ETL Testing¶
loom.etl.testing provides in-memory harnesses for testing ETLStep
subclasses without spinning up a real catalog or writing to Delta Lake.
Test a single step with Polars¶
PolarsStepRunner seeds source tables as plain Python tuples, runs one step,
and returns a StepResult for assertions.
from loom.etl.testing import PolarsStepRunner
def test_clean_orders():
runner = PolarsStepRunner()
runner.seed("raw.orders", [(1, 10.0), (2, -5.0)], ["id", "amount"])
result = runner.run(CleanOrdersStep, NoParams())
result.assert_count(1)
result.assert_schema({"id": "Int64", "amount": "Float64"})

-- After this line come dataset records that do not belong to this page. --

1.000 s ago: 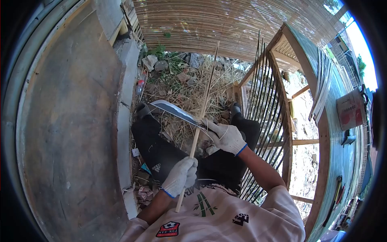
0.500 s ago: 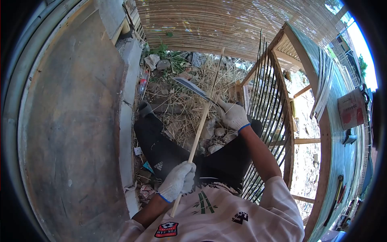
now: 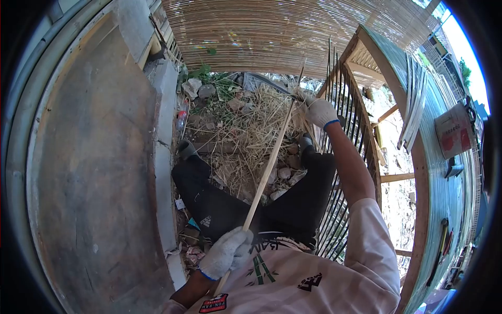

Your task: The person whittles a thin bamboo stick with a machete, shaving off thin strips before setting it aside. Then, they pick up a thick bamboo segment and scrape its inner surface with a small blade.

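Observation:
My left hand (image 3: 228, 253), in a white work glove, is closed around the near part of a long pale bamboo strip (image 3: 269, 170) close to my shirt. The strip slants up and away between my legs, its far end darker and thinner. My right hand (image 3: 318, 111), gloved too, is closed on a knife whose handle is mostly hidden by the fingers. The knife's blade (image 3: 273, 83) points to the left and crosses the strip near its far end. Whether the edge is cutting in cannot be made out.
Bamboo shavings (image 3: 256, 123) and stones (image 3: 207, 91) cover the ground before me. A large brown board (image 3: 99, 167) stands at the left. At the right is a wooden frame (image 3: 368, 47) with dark strips (image 3: 340, 89), and a bucket (image 3: 453, 131). A slatted screen (image 3: 246, 39) hangs behind.
My right hand has moved away from me along the strip with the knife, and the arm is straighter. My left hand keeps its hold, slightly lower in view. My right leg has shifted.

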`<state>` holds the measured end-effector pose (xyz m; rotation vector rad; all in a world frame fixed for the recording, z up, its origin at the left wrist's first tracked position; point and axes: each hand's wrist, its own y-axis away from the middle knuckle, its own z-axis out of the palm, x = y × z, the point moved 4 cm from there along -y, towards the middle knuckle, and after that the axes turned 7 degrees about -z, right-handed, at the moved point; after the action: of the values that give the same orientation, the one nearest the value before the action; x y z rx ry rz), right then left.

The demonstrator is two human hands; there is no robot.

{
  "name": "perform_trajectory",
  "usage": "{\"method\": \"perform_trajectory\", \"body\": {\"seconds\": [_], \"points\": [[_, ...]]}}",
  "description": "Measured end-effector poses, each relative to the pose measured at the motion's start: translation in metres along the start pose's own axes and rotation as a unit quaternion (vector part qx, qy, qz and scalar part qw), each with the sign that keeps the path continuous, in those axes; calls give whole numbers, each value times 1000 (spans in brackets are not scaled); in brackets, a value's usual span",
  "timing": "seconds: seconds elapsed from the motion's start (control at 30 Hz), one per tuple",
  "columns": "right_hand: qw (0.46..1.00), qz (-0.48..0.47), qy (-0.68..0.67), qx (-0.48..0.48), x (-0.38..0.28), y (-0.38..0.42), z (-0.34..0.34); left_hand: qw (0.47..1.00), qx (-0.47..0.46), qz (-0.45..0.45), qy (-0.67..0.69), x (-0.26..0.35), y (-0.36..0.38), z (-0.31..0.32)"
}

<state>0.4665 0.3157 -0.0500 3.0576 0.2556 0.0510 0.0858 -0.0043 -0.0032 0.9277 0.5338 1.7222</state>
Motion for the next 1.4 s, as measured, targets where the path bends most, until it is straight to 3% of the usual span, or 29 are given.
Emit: {"method": "perform_trajectory", "body": {"seconds": [0.23,0.3,0.37,0.43,0.5,0.53,0.57,0.6,0.63,0.67,0.8,0.9,1.0,1.17,1.27,1.33,1.4], "points": [[994,97,-9,44,26,-31,-17,1000,13,-3,-7,-6,6,1],[992,103,-39,54,30,-29,2,992,59,61,-93,-4,-6,-10],[948,7,-257,189,27,-23,21,990,83,79,-87,4,-12,-13],[948,26,-272,161,-20,14,0,985,98,123,-72,11,-25,-20],[927,48,-370,30,-67,52,-9,982,117,141,-49,21,-38,-23],[923,-61,-350,145,-91,72,-14,977,138,158,-30,26,-42,-25],[920,-27,-389,44,-118,94,-29,972,145,181,-29,31,-47,-25],[906,-79,-415,22,-133,107,-13,973,144,181,-29,36,-51,-24],[871,-48,-482,-85,-157,127,-25,972,138,189,-21,40,-53,-24],[897,-197,-390,57,-168,135,-8,972,134,195,-14,41,-55,-24],[926,-268,-266,-22,-214,167,-29,969,126,214,-18,36,-74,-34],[931,-279,-231,35,-212,163,-26,958,194,204,-62,36,-67,-33],[936,-226,-266,39,-199,143,-26,948,194,227,-109,38,-56,-25],[944,-235,-233,14,-202,155,-28,940,213,230,-135,36,-54,-21],[935,-303,-183,21,-206,164,-26,934,224,230,-158,37,-52,-21],[934,-280,-198,95,-196,151,-28,936,217,223,-166,33,-49,-21],[950,-237,-180,98,-188,139,-16,940,200,226,-162,31,-46,-21]]}}
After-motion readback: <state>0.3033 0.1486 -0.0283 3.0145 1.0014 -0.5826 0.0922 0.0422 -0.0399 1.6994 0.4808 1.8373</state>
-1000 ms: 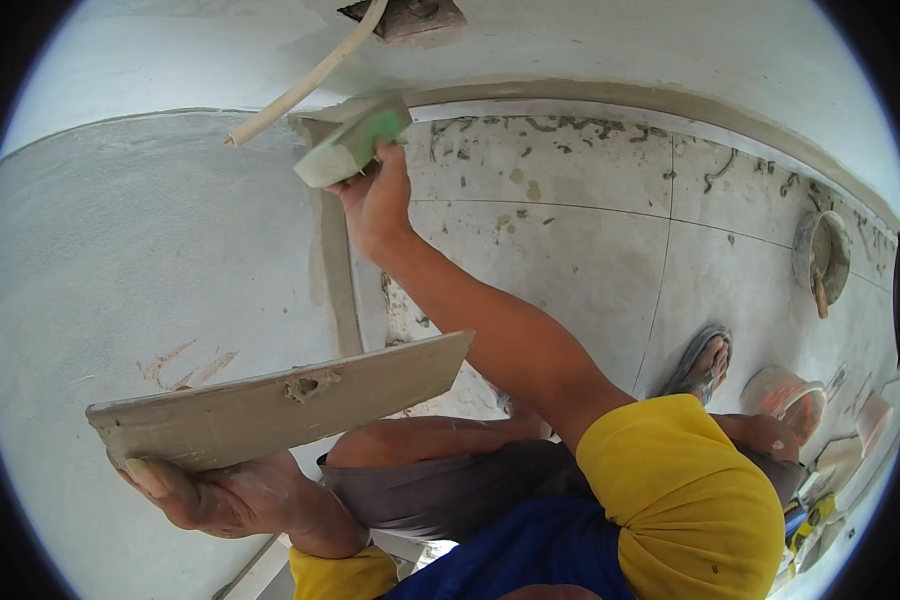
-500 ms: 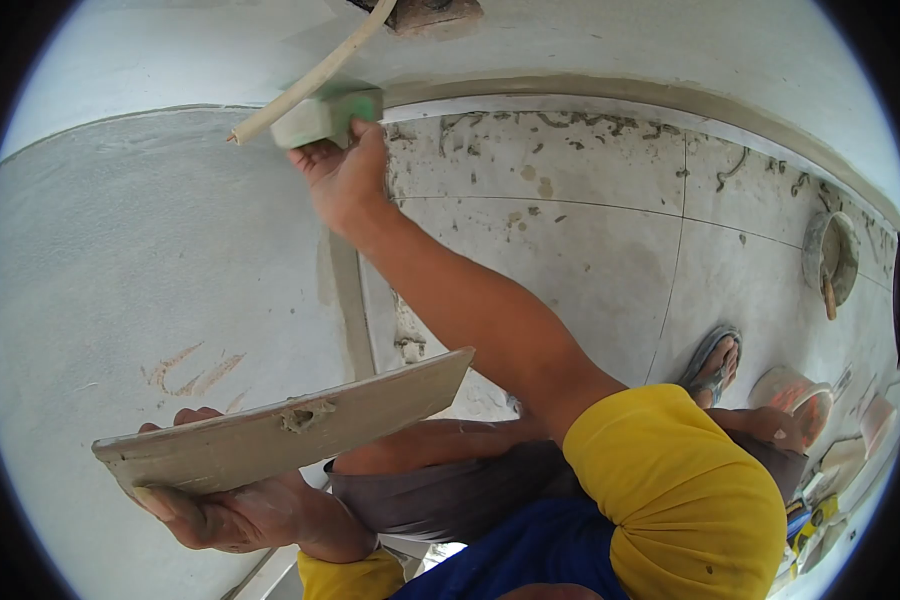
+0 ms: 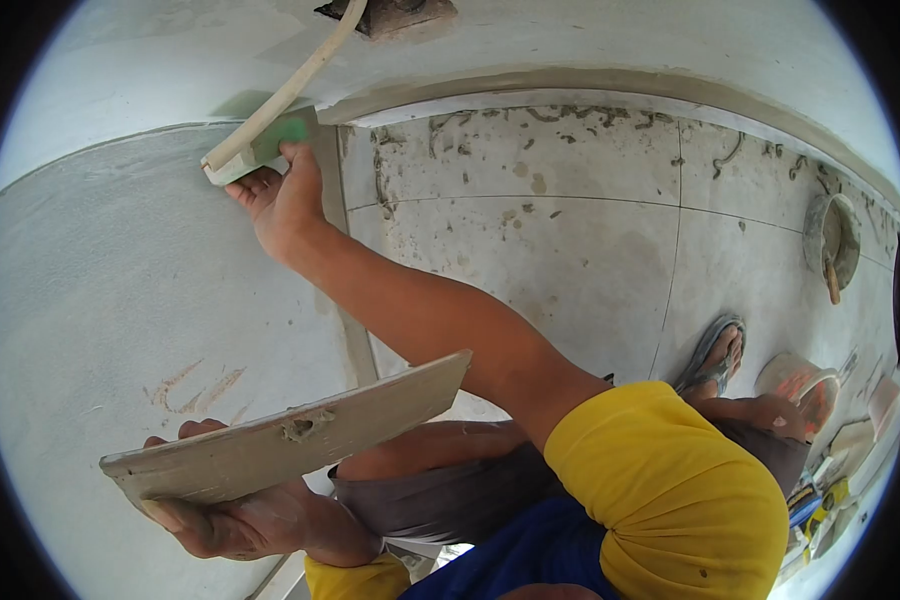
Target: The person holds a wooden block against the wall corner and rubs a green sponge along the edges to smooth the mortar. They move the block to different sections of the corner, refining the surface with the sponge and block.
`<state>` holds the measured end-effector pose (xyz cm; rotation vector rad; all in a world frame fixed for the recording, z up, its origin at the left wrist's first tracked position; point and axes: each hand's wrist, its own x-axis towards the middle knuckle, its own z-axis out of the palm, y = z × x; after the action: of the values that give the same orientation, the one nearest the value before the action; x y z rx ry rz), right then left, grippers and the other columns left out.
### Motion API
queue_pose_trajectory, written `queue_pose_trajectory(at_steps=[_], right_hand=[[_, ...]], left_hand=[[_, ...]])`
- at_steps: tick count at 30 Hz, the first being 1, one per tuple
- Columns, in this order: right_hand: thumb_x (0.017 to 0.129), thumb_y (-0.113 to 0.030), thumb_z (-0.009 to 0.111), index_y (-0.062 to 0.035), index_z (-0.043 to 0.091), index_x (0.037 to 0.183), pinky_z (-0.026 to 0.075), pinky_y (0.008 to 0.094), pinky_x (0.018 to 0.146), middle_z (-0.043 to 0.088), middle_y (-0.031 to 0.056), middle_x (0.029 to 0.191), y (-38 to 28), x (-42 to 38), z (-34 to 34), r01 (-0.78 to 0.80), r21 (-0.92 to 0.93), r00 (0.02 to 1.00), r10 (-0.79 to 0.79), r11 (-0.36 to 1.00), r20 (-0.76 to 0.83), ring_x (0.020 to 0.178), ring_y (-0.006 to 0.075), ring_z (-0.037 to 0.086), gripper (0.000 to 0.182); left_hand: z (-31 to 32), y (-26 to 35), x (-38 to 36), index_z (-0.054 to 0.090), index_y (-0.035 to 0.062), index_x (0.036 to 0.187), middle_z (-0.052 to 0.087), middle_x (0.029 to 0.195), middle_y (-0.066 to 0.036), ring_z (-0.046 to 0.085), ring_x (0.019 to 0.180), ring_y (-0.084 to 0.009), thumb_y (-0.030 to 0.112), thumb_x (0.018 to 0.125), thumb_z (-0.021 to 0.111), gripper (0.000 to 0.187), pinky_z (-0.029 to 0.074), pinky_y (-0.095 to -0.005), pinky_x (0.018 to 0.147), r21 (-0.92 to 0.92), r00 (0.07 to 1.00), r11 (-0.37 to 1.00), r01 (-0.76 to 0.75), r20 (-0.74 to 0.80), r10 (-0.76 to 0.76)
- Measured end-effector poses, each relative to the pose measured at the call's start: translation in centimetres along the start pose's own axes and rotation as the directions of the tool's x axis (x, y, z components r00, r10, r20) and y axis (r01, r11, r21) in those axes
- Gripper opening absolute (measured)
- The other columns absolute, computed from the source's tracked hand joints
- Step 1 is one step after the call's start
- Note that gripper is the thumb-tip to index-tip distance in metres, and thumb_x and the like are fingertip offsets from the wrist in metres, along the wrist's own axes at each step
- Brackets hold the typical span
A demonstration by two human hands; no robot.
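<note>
My left hand (image 3: 240, 515) grips a long flat board (image 3: 290, 440) from below, thumb along its near face and fingertips behind its upper edge. A small lump of grey paste (image 3: 306, 426) sticks to the board. Up at the corner where the grey surface (image 3: 150, 270) meets the white wall (image 3: 150, 70), my right hand (image 3: 282, 200) is closed on a pale green block-like tool (image 3: 265, 148). A cream hose or cable (image 3: 290, 88) hangs down across the tool and hides part of it.
A dark opening (image 3: 400, 14) sits in the wall at the top. The tiled floor (image 3: 570, 260) is spattered with grey bits. At the right stand a bucket with a handled tool (image 3: 832, 240) and a reddish-stained bucket (image 3: 800, 385). A sandalled foot (image 3: 715, 355) rests nearby.
My right hand and the green tool have moved left along the corner, and the tool has turned to a steeper angle. My left hand and the board have hardly moved.
</note>
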<state>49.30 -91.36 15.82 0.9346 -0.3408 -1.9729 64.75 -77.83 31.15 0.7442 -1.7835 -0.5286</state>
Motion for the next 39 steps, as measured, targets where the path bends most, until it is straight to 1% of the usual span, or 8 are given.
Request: queue_pose_trajectory(at_steps=[8, 11, 14, 16, 17, 19, 28, 39], right_hand=[[0.092, -0.034, 0.047, -0.0021, 0.038, 0.127, 0.052, 0.0402, 0.093, 0.046, 0.0163, 0.116, -5.7, 5.6, -5.7, 0.25, -0.091, 0.94, -0.264, 0.964, -0.216, 0.105, 0.0262, 0.055, 0.048], [0.093, -0.036, 0.047, -0.0027, 0.038, 0.127, 0.052, 0.0382, 0.091, 0.046, 0.0151, 0.116, -5.4, 7.1, -4.4, 0.225, -0.051, 0.942, -0.23, 0.973, -0.243, 0.104, 0.0251, 0.055, 0.049], [0.095, -0.043, 0.043, -0.0103, 0.045, 0.123, 0.05, 0.0308, 0.076, 0.053, 0.0082, 0.115, -2.1, 4.8, 0.3, 0.042, 0.015, 0.965, -0.037, 0.999, -0.258, 0.102, 0.0183, 0.058, 0.044], [0.094, -0.044, 0.043, -0.0103, 0.045, 0.124, 0.051, 0.0311, 0.077, 0.052, 0.0082, 0.115, 0.3, 2.2, 1.1, 0.018, 0.034, 0.978, -0.011, 0.999, -0.207, 0.103, 0.0186, 0.057, 0.045], [0.094, -0.044, 0.044, -0.0103, 0.045, 0.125, 0.052, 0.0314, 0.078, 0.052, 0.0082, 0.115, 0.8, 1.5, 1.2, -0.007, 0.052, 0.989, 0.014, 0.999, -0.147, 0.103, 0.0188, 0.057, 0.046], [0.094, -0.042, 0.044, -0.0097, 0.041, 0.128, 0.05, 0.0336, 0.083, 0.048, 0.0111, 0.117, -0.2, 1.9, -0.7, 0.083, -0.004, 0.988, -0.083, 0.997, -0.128, 0.106, 0.0212, 0.053, 0.046], [0.094, -0.04, 0.044, -0.0095, 0.042, 0.123, 0.049, 0.034, 0.08, 0.048, 0.0108, 0.114, -4.4, 7.2, -2.7, 0.198, 0.061, 0.93, -0.168, 0.978, -0.328, 0.101, 0.021, 0.053, 0.042], [0.091, -0.036, 0.048, -0.0079, 0.042, 0.125, 0.048, 0.0382, 0.086, 0.045, 0.0125, 0.118, -3.6, 6.1, -6.4, 0.188, -0.03, 0.971, -0.19, 0.982, -0.146, 0.106, 0.0233, 0.05, 0.045]], left_hand=[[-1.6, -0.5, 0.0, 0.044, 0.0137, 0.134, 0.047, 0.134, -0.013, 0.053, 0.122, -0.0237, 0.031, 0.099, 0.043, 0.039, 0.049, -0.0404, 0.105, -0.267, 0.987, 0.951, 0.156, 0.062, -0.145], [-0.6, -0.4, -0.2, 0.043, 0.0105, 0.135, 0.048, 0.133, -0.013, 0.054, 0.121, -0.0222, 0.029, 0.098, 0.045, 0.041, 0.048, -0.0396, 0.105, 0.107, 0.991, 0.987, -0.123, 0.074, 0.116], [0.0, -0.5, 0.1, 0.042, 0.0064, 0.135, 0.051, 0.131, -0.014, 0.055, 0.12, -0.0209, 0.028, 0.098, 0.045, 0.042, 0.049, -0.039, 0.104, -0.311, 0.986, 0.943, 0.121, 0.149, -0.077], [2.5, -0.2, -0.5, 0.042, 0.0039, 0.134, 0.053, 0.128, -0.014, 0.056, 0.117, -0.0196, 0.029, 0.098, 0.044, 0.044, 0.049, -0.0383, 0.102, 0.326, 0.976, 0.92, -0.218, 0.076, 0.204], [1.8, -0.4, -0.2, 0.042, 0.0039, 0.134, 0.053, 0.128, -0.014, 0.056, 0.117, -0.0196, 0.029, 0.098, 0.044, 0.044, 0.049, -0.0383, 0.102, 0.328, 0.976, 0.92, -0.217, 0.077, 0.203], [-0.2, -1.1, 0.6, 0.042, 0.0045, 0.134, 0.053, 0.128, -0.014, 0.057, 0.116, -0.0209, 0.031, 0.098, 0.044, 0.044, 0.051, -0.0381, 0.099, -0.146, 0.988, 0.987, 0.067, 0.149, -0.045], [0.1, -0.9, 0.0, 0.044, 0.0059, 0.133, 0.052, 0.128, -0.014, 0.057, 0.114, -0.0213, 0.035, 0.097, 0.044, 0.046, 0.053, -0.0383, 0.096, 0.056, 0.998, 0.998, -0.021, 0.053, 0.018], [1.2, -0.6, 0.1, 0.046, 0.0058, 0.13, 0.051, 0.127, -0.014, 0.056, 0.116, -0.0208, 0.034, 0.097, 0.046, 0.044, 0.053, -0.0374, 0.098, -0.031, 0.997, 0.998, 0.05, 0.057, -0.048]])
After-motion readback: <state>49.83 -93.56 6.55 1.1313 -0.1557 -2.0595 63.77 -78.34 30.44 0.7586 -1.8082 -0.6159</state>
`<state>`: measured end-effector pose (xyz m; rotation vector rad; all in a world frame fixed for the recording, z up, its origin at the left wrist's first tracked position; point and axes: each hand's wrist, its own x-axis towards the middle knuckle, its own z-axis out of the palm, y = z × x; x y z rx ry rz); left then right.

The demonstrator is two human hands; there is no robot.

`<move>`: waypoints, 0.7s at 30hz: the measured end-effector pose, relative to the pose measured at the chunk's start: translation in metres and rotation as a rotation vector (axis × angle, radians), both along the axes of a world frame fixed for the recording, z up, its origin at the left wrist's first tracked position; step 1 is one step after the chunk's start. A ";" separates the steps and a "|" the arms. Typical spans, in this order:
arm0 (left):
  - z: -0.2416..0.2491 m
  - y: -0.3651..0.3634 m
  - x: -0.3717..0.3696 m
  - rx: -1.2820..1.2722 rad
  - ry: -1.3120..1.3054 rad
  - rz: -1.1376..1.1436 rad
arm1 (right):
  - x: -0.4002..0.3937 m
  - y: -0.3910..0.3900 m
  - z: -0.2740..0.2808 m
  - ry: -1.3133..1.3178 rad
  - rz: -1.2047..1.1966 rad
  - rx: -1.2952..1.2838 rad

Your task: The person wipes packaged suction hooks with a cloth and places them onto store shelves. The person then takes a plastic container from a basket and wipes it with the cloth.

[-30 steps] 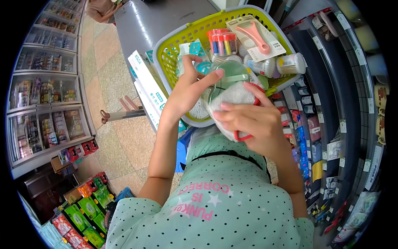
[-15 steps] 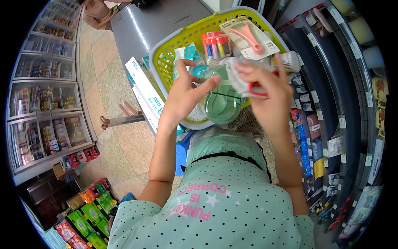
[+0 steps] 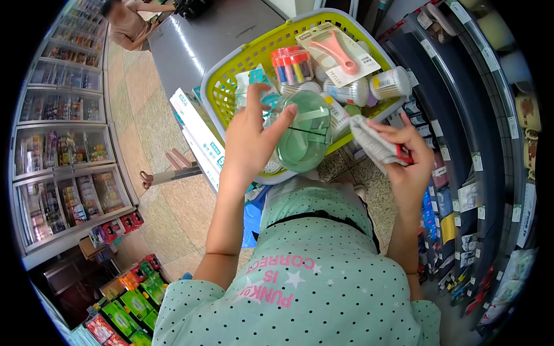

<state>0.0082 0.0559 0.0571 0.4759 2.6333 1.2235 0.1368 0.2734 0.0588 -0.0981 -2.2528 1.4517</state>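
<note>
My left hand has its thumb and fingers round the left side of a clear green container, which sits at the basket's near edge. In my right hand is a folded grey-white cloth with a red edge, held to the right of the container. The yellow-green basket holds a peeler on a card, red-capped tubs of coloured sticks, and cotton swab tubs.
The basket rests by a grey table, beside long white boxes. Shelves of goods stand on the right and glass-fronted cabinets on the left. At the upper left is another person.
My right hand has moved right and down with the cloth, away from the container. My left hand stays at the container. The view has shifted slightly.
</note>
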 end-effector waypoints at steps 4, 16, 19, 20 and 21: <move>0.016 0.013 0.006 -0.292 0.714 -0.178 | 0.004 0.009 -0.004 0.010 -0.074 -0.101; 0.033 0.037 0.033 -0.821 0.652 -0.770 | 0.015 0.006 -0.012 0.015 -0.107 -0.187; 0.035 0.035 0.023 -0.796 0.591 -0.774 | 0.015 0.000 -0.011 0.000 -0.100 -0.293; 0.036 0.034 0.020 -0.786 0.566 -0.776 | 0.015 -0.002 -0.010 -0.004 -0.092 -0.284; 0.036 0.033 0.018 -0.779 0.557 -0.775 | 0.016 -0.002 -0.010 -0.008 -0.083 -0.273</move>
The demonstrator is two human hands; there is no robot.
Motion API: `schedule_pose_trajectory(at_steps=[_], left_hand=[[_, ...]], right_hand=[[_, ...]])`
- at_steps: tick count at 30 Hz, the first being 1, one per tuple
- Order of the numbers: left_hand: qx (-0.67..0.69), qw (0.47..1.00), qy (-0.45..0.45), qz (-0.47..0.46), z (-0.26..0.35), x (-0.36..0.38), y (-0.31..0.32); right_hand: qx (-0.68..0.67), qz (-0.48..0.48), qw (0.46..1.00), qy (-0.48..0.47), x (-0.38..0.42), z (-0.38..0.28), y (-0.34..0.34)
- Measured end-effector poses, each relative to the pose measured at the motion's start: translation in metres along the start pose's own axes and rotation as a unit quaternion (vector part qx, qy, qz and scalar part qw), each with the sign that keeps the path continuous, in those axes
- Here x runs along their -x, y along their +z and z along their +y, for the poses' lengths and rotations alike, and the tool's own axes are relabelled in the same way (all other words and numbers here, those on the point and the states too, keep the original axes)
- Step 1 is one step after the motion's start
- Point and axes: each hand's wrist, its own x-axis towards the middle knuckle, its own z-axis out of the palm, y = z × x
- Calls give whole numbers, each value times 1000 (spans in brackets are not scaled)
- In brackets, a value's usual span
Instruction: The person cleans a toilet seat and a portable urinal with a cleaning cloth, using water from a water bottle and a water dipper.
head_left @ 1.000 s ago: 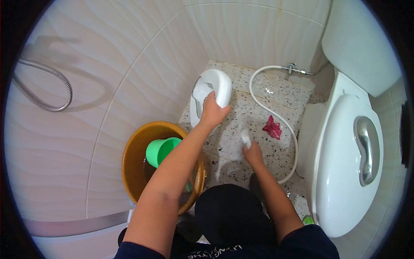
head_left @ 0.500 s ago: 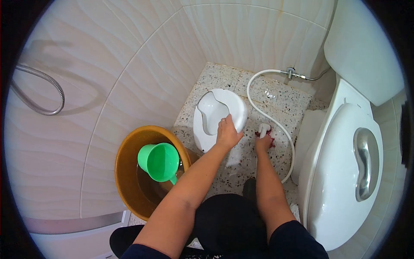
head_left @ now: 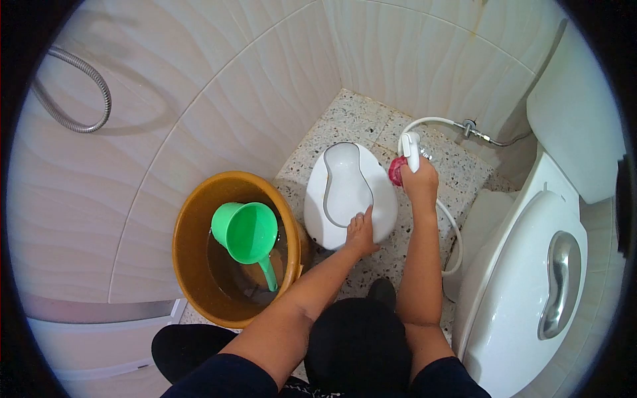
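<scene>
A white potty (head_left: 318,222) with a long, waisted opening stands on the speckled floor. My left hand (head_left: 360,235) is at its near rim, the thumb and fingers over the edge of the opening. To the right of the potty, my right hand (head_left: 421,183) is closed round a white bidet sprayer (head_left: 411,147), held head up. A red, rough-looking scrubber (head_left: 397,171) shows just left of my right fingers. Whether that same hand holds it too is hidden. From the wall valve, the white hose (head_left: 455,229) curves down beside my right forearm.
At left stands a brown bucket (head_left: 189,265) with water and a green dipper (head_left: 253,232) in it. The white toilet (head_left: 514,298) is close on the right, lid down. Tiled walls (head_left: 219,119) enclose the corner; a metal shower hose (head_left: 99,83) hangs at upper left.
My right hand has lifted, bringing the sprayer and the red scrubber up beside the potty. The potty has turned, its opening facing up more fully, and my left hand has shifted to its near edge.
</scene>
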Motion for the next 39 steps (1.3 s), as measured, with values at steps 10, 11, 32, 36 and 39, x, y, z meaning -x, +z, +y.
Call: schedule_pose_trajectory(at_steps=[10, 11, 32, 36, 39], left_hand=[[13, 994, -36, -99, -24, 13, 66], [20, 994, -29, -100, -25, 13, 70], [748, 661, 17, -52, 62, 53, -215], [658, 752, -26, -22, 60, 67, -234], [719, 693, -52, -16, 51, 64, -235]], right_hand=[[-9, -115, 993, 6, 13, -1, 12], [-9, -115, 993, 6, 12, 1, 14], [-205, -311, 924, -88, 38, -133, -96], [-179, -322, 922, -121, 43, -167, -127], [-159, -315, 929, -113, 63, -201, -161]])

StepResult methods: assert_schema, assert_count, assert_not_empty,
show, to_polars.
Reusable seed datasets with ETLScenario¶
ETLScenario stores seed data as plain tuples so the same dataset can be used
with any backend runner.
from loom.etl.testing import ETLScenario
ORDERS = (
ETLScenario()
.with_table("raw.orders", [(1, 10.0), (2, 20.0)], ["id", "amount"])
)
def test_double_amount(loom_polars_runner):
ORDERS.apply(loom_polars_runner)
result = loom_polars_runner.run(DoubleAmountStep, NoParams())
result.assert_count(2)
Pytest fixtures auto-registered: loom_polars_runner, loom_spark_runner.
Spark integration tests¶
Use SparkTestSession for a real PySpark + Delta session:
from loom.etl.testing.spark import SparkTestSession
with SparkTestSession.start() as spark:
runner = SparkStepRunner(spark)
runner.seed("raw.orders", [(1, 10.0)], ["id", "amount"])
result = runner.run(CleanOrdersStep, NoParams())
result.assert_count(1)
Compile-time stubs¶
StubCatalog— in-memory catalog.StubSourceReader/StubTargetWriter— in-memory I/O.StubRunObserver— records pipeline lifecycle events.